夢枕獏の原作小説が谷口ジローにより漫画家され、更にコミックがフランスでこの度アニメーション映画に……という感じの作品らしい、谷口ジロー版の漫画は昨年購入、読んでいたが映画は時期がズレて見にいけなかった。

90分しか尺がないので爆速RTA構成になっていて、深町の抱える背景や、経済的困窮からチャンスを逃し、世界の山で活躍するライバル長谷を横目に日本でもがく羽生の過去…といったものはバッサリめにカットされている。

面白いのは羽生のパートナー・岸文太郎の、妹・岸涼子が母親に改変される事により、羽生と岸涼子の交際の過去、深町と惹かれあっていく描写をカットする物凄い剛腕ぶり。

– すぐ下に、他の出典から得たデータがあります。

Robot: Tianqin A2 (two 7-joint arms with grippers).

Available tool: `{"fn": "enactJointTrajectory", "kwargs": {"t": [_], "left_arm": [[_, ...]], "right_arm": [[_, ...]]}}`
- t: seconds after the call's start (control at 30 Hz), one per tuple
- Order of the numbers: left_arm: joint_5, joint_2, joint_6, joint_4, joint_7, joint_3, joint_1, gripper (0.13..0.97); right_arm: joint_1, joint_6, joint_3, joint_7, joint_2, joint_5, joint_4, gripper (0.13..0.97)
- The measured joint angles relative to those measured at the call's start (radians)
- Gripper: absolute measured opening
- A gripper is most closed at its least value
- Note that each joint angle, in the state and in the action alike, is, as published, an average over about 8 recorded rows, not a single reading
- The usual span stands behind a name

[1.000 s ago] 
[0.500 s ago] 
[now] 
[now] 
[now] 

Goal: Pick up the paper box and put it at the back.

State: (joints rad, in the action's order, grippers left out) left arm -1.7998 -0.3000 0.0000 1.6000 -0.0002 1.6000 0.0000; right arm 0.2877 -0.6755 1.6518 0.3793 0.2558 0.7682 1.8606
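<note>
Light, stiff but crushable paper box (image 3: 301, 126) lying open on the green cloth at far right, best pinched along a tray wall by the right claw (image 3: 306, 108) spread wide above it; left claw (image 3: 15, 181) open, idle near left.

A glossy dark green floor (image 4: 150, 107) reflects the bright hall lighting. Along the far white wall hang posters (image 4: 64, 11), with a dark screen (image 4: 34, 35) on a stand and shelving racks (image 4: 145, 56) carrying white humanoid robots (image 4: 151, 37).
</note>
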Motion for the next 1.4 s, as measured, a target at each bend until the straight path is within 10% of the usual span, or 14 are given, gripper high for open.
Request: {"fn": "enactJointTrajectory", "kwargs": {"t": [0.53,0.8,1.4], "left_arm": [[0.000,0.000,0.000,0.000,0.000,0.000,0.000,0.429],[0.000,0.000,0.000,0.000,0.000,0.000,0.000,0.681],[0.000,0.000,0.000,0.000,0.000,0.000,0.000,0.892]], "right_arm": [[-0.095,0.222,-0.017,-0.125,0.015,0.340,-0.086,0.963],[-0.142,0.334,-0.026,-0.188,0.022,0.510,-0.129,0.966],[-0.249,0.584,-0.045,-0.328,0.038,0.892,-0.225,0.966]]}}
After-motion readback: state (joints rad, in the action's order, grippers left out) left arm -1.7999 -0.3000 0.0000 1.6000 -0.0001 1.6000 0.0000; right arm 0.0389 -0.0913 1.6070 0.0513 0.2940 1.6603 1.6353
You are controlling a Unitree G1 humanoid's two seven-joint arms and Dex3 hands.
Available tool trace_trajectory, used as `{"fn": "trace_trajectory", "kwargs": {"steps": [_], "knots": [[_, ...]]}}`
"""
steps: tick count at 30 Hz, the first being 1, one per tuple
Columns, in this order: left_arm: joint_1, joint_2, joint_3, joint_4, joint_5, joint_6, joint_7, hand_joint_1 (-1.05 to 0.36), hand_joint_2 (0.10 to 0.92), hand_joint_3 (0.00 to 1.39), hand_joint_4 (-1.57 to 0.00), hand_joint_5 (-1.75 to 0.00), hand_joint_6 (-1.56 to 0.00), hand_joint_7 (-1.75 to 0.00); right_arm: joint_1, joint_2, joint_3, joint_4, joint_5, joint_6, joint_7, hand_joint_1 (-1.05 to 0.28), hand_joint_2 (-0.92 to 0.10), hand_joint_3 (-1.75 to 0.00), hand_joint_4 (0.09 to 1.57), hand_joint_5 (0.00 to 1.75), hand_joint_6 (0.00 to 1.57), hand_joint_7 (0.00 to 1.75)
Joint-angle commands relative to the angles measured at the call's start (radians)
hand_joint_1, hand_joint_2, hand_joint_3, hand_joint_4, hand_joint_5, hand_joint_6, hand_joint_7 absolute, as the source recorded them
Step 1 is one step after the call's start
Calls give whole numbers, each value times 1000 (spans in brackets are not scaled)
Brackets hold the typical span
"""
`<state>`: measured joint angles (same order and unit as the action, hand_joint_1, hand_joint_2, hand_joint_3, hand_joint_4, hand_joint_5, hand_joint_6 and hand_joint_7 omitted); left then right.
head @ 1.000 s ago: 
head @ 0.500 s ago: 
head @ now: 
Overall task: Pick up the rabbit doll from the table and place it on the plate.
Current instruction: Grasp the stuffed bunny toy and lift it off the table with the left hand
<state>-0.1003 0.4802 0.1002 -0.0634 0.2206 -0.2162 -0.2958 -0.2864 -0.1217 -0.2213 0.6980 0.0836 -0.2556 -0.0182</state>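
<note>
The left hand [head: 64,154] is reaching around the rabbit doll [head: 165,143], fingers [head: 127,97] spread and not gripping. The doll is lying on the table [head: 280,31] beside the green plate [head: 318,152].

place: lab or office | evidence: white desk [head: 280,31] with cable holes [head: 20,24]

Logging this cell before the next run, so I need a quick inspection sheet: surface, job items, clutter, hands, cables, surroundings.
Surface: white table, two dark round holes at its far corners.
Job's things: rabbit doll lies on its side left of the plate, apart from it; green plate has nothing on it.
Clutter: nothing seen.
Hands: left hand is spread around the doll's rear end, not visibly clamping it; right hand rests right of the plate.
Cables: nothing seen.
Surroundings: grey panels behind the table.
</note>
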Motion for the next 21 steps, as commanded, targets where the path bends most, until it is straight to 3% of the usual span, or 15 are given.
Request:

思わず感心してしまった。 

 

ドラマはカットされ大分薄れてしまったが、冬の雪山の美しさ、恐ろしさが全面に押し出されていて、日の出ている時間は雪が光を反射して痛いくらいに視界が明るい事や、実際の崖を登っている時の動作、引きの絵で雪に覆われた岩壁をよじ登る鮮やかで目につくダウンウェア、と絵作りは魅力的で山という圧倒的なスケールを見事に描き出した傑作だと思った。

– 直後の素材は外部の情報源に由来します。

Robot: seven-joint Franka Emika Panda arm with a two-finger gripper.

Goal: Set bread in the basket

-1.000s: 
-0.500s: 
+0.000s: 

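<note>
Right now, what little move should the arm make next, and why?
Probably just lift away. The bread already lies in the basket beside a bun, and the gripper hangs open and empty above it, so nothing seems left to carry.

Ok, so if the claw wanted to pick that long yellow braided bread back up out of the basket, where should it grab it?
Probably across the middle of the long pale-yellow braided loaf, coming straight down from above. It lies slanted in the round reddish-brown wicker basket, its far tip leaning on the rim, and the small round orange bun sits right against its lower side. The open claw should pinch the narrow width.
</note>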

落下の衝撃で腰も怪我をして動けなくなった岸文太郎の絶望した顔からカメラを一気に引いて断崖絶壁で宙吊りになっているちっぽけな彼の姿を全景で映すシーンの絶望感が1番印象に残る演出だった。

 

日本の昭和期を良く再現した街中の背景美術、居酒屋の空間レイアウト、小物など凝ったディティールの中に出てくるヘンテコな日本語も必見。